Searchresults with misspelled Names

Posted: June 23rd, 2009 | Author: | Filed under: PHP | Comments Off on Searchresults with misspelled Names

search resultsOften, we like to present our users with the best care possible. Unfortunately, when these users fill in the forms in applications, they tend to make type-o’s. This leaves us to correct them and “interpret” what our dear users meant. Obviously, in the interest of time (but more importantly: work), this task should be automated. As I sometimes think it is really difficult to interpret what other people mean, so may computers. This article is about correcting type-o’s in city names.


In order to correct type-o’s in the city names provided by users, we have used a database table containing all the possible names of systems in the application. It takes two values: the actual name and a cannonical version used to match input against. In this cannonical representation, all non-literals have been stripped:

	
$asCityName = array();	
preg_match_all('/([a-z]+)/', strtolower($sCityName), $asCityName);	
$sCityName = implode('', $asCityName[0]);

When a user provides input, possibly misspelled, e.g. forgot (Amterdam, no s) a letter or swaps letters (Asmterdam), a cannonical representation is created which is matched to its cannonical counterpart in the database. In this matching, we make two assumptions on the intelligence of the user:

  1. (s)he should have at least the first letter right. This is done to make the set of possible matches smaller, improving speed. You could add more assumptions, e.g. the last letter is right etc.
  2. the length of the cannonical string should be within two letters smaller or greater than the match. This implies that a user can add or forget two letters in the name (actually, it means more, e.g. add four letters, forget two etc, but you get my drift).

Next, each possible match is scored against the input. A character by character comparision is made and with each equality a point is added to the score. These comparisons run from the start of the input string as well as from the end. This allows for a max score of twice the cannonical length of the input (for correctly spelled names). Finally, an ordered list [city-name => score] is returned (better score at lower index).

function find($sInput){
	$oDB = new mysqli(...);

	$asInput = array();
	preg_match_all('/([a-z]+)/', strtolower($sInput), $asInput);
	$sInput = implode('', $asInput[0]);

	$iCount = strlen($sInput);
	$oRes = $oDB->query('SELECT * FROM `town`						 WHERE
							`sMatch` LIKE "'.$sInput{0}.'%" AND
							CHAR_LENGTH(sMatch) BETWEEN '.($iCount - 2).' AND '.($iCount + 2));
	$aiScore = array();
	while (list($sTown, $sMatch) = $oRes->fetch_row()){
		$aiScore[$sTown] = 0;
		// sMatch.length not nec. equal to sInput.length
		$iMatchLenght = strlen($sMatch);
		$iLoopSize = min($iCount, $iMatchLenght);
		for ($i = 0; $i < $iLoopSize; ++$i){
			if ($sMatch{$i} === $sInput{$i}){
				++$aiScore[$sTown];
			}
			if ($sMatch{$iMatchLenght - $i} === $sInput{$iCount - $i}){
				++$aiScore[$sTown];
			}
		}
	}
	asort($aiScore, SORT_NUMERIC);
	return array_reverse($aiScore);
}

Final Thoughts

The approach taken is very straightforward.
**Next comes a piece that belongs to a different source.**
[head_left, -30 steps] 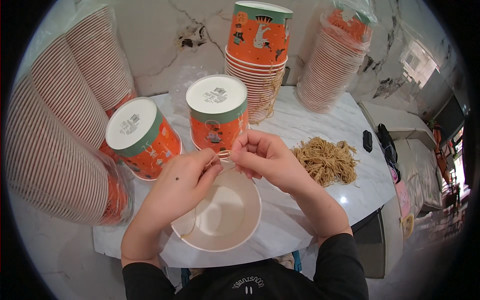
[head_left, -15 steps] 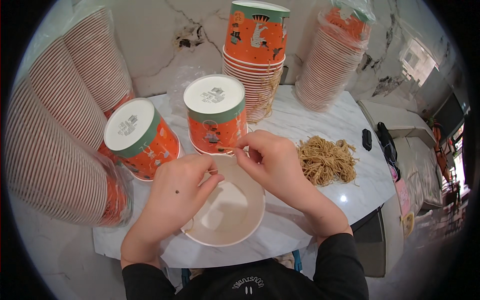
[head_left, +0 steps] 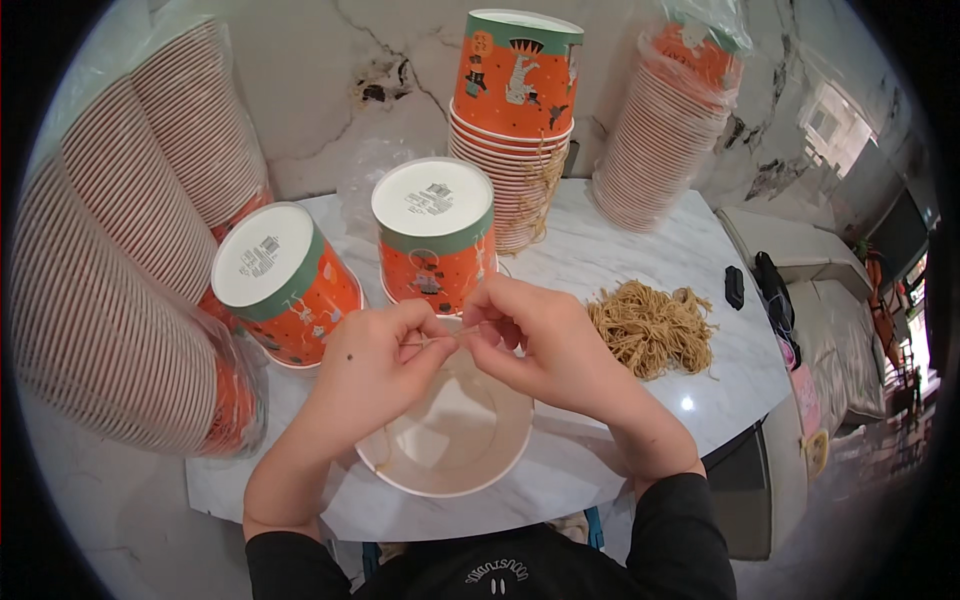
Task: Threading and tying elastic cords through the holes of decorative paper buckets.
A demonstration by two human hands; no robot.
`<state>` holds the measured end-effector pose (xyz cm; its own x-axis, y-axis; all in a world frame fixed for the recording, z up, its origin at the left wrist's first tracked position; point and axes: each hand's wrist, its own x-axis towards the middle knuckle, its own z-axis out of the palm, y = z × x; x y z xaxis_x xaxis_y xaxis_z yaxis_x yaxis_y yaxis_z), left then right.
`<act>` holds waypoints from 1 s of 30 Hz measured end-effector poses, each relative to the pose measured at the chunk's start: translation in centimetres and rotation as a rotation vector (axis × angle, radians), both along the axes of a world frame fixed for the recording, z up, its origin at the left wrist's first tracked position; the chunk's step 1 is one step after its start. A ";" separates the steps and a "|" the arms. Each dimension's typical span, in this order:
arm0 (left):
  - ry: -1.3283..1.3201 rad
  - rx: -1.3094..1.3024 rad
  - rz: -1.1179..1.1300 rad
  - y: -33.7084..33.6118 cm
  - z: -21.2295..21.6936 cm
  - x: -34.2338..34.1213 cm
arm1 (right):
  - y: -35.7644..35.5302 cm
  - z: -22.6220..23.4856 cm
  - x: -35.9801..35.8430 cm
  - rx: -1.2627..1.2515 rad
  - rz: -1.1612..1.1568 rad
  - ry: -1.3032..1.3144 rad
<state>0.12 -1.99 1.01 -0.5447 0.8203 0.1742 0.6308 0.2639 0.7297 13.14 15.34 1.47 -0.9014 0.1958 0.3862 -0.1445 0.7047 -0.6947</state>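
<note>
Above the far rim of a white-lined paper bucket (head_left: pixel 478 455), my two hands meet, nearly touching. My left hand (head_left: pixel 372 362) pinches a thin tan string (head_left: pixel 468 331) between thumb and forefinger. The same string is pinched by my right hand (head_left: pixel 548 338), its fingers curled. A strand of it lies against the bucket's left inner wall. The bucket stands with its mouth up, close to my body. Just behind it is an upturned orange and green bucket (head_left: pixel 430 275). The fingertips partly hide the string, so any knot cannot be made out.
To my right lies a heap of tan strings (head_left: pixel 652 328). Another upturned bucket (head_left: pixel 290 310) stands at the left, beside tall bagged bucket stacks (head_left: pixel 110 290). At the back are a stack draped with strings (head_left: pixel 510 130) and a bagged stack (head_left: pixel 665 125). A small black object (head_left: pixel 734 287) lies near the right edge.
My hands have come closer together, the right one moving slightly down and toward the left. The string between them is drawn into a shorter span. The view has shifted slightly.
</note>
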 end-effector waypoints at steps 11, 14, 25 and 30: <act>-0.798 0.343 -0.188 1.0 -0.7 -1.5 | -1.0 -2.3 -0.6 0.252 -0.029 0.280; -0.820 0.372 -0.191 0.5 -0.8 -1.7 | -1.5 -1.9 -0.8 0.230 -0.026 0.275; -0.852 0.166 -0.235 0.5 0.6 -1.8 | -0.7 0.0 0.6 0.196 0.108 0.189; -0.859 0.130 -0.292 0.2 -0.1 -2.3 | -0.8 0.8 1.0 0.010 0.130 0.093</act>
Alterations can easily be made, e.g. by assuming the last letter in a city name to be correct or taking a smaller range in the length of the match in order to lower the number of possible matches. Also this approach requires a db table, meaning the list of possibilities is limited. More elaborate schemes may have users add new words to the table, but the approach will be the same.


Comments are closed.